The following reviews three ETFs focused on these different asset classes that will allow us to prove or dispel the January gift of positive returns. (Learn more about tax-loss selling in our related article, Selling Losing Securities For A Tax Advantage.)
The SPDRS S&P 500 Index (AMEX:SPY) has fallen 8.3% since the beginning of the year through January 22. On inauguration day, January 20, the Dow Jones Industrial Average closed below 8,000 for the first time in 2009. With the U.S. economy still in need of repair, the broader S&P 500 index has been unable to find stable footing to begin a sustained upward push. Investors can consider other large-cap ETF alternatives like the iShares S&P 500 Index ETF (NYSE:IVV), but the ultra low 0.08% expense ratio for SPY gets the nod on this occasion.
During the same time period, the Vanguard Mid-Cap ETF (AMEX:VO) has fallen 7.36%. The VO ETF has its largest portion of assets allocated to financials and industrials. Company names that investors may be less familiar with, like the REIT Annaly Capital Management (NYSE:NLY) and construction materials provider Vulcan Materials (NYSE:VMC), are among VO's top holdings. VO's low 0.13% expense ratio also makes it an inexpensive investment option to consider over similar ETFs like the iShares Russell Mid-Cap Growth Index (NYSE:IWP).

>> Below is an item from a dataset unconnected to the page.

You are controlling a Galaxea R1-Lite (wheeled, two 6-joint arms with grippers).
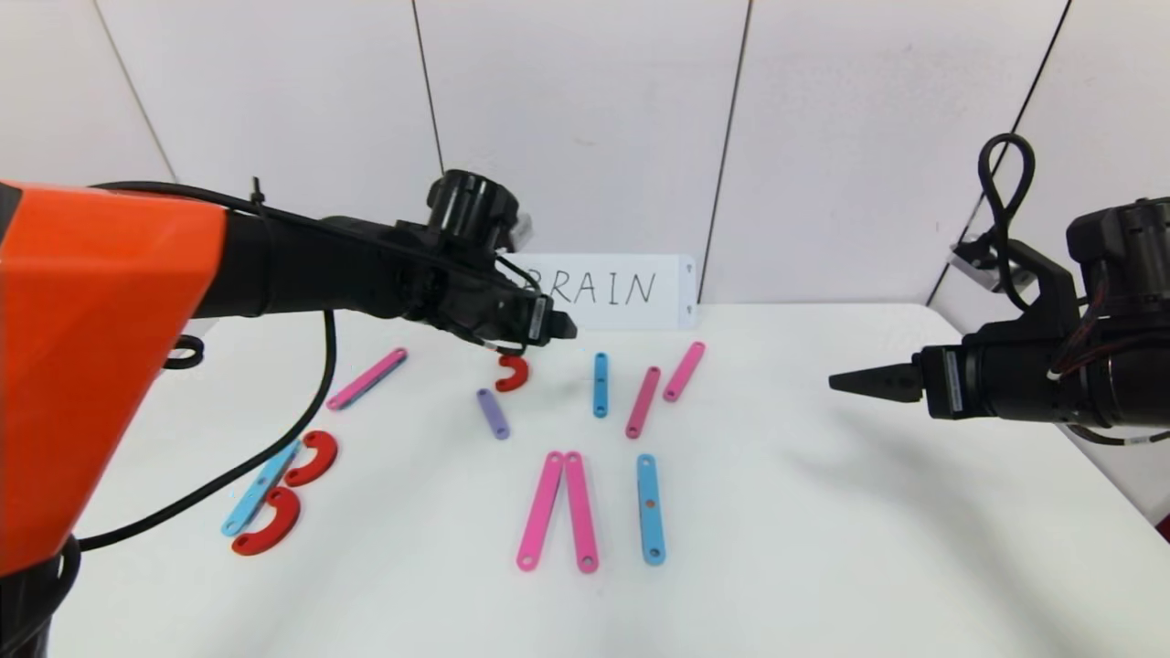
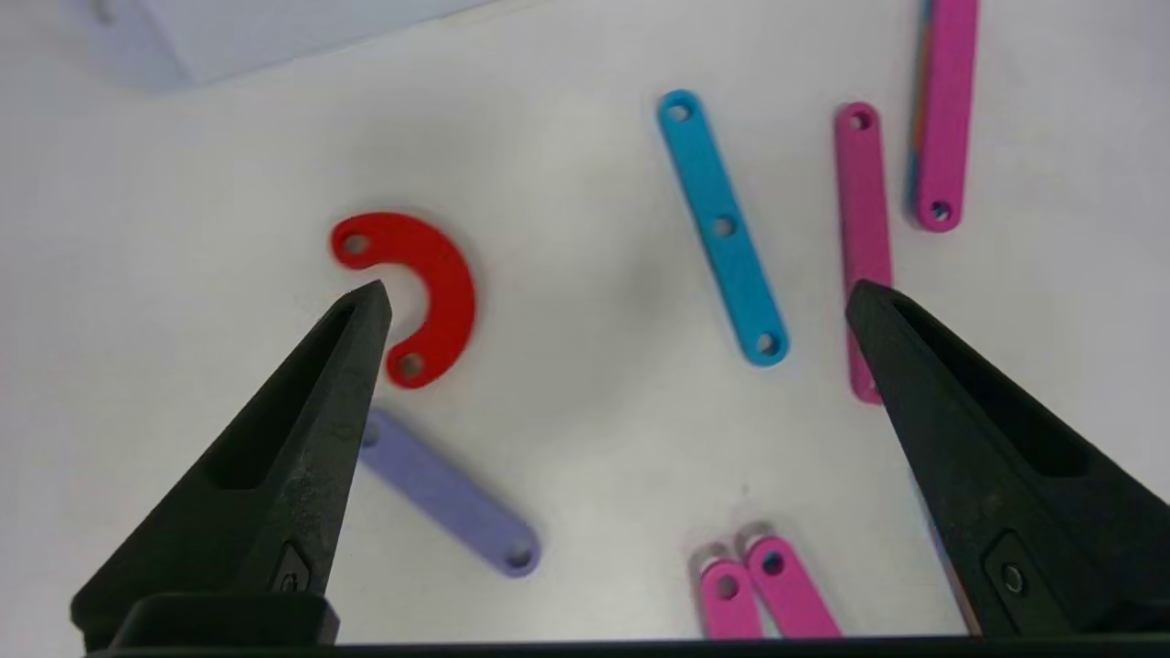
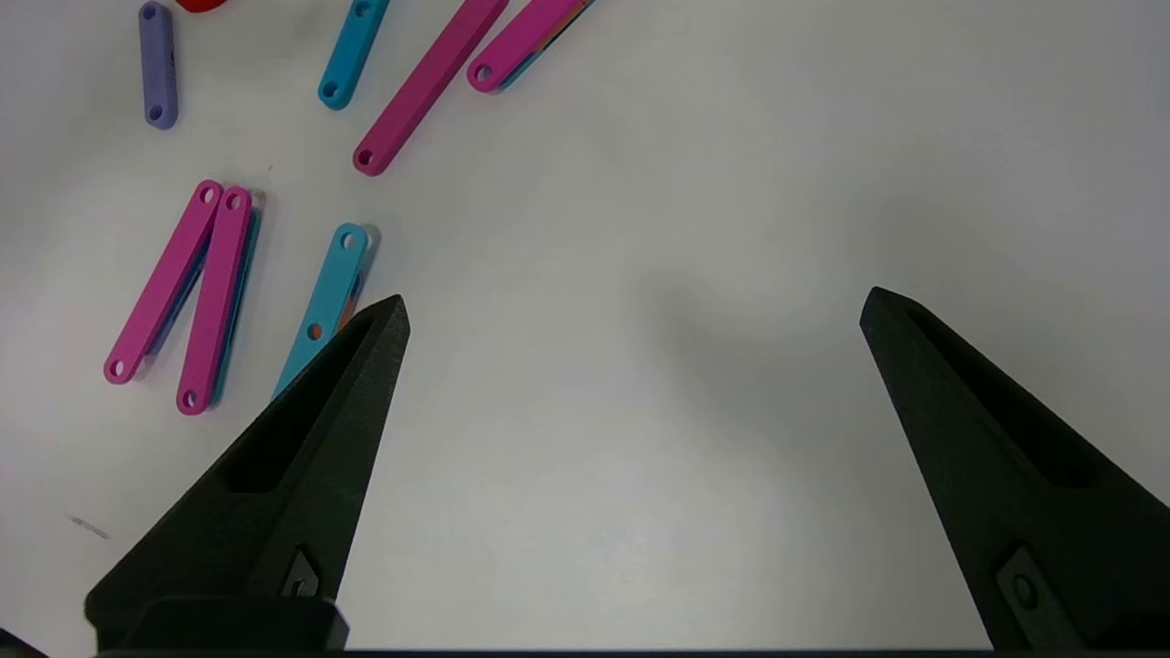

For the final component of our study, we can use the Vanguard Small-Cap ETF (NYSE:VB). The VB ETF has actually had the worst performance of the group, falling 10.03% from January 1-22. VB's 20% asset allocation to financials like Cullen/Frost Bankers (NYSE:CFR) has helped to keep the ETF in negative territory so far this year. There are other small-cap ETFs to consider, like the iShares Russell 2000 Growth index (NYSE:IWO), but once again VB's low .10% expense ratio helped it earn its spot in this review.
Sure, one has to also take into consideration the effects of the change of power to the Obama administration and the grip of the economic slowdown. The good news is investors have learned that no matter what has happened in the past, the future is just too hard to predict. A diverse array of assets, rebalanced over time, with a dollar-cost averaging entry strategy and an eye on low expenses are the main factors that investors must cling to when establishing their investment approach.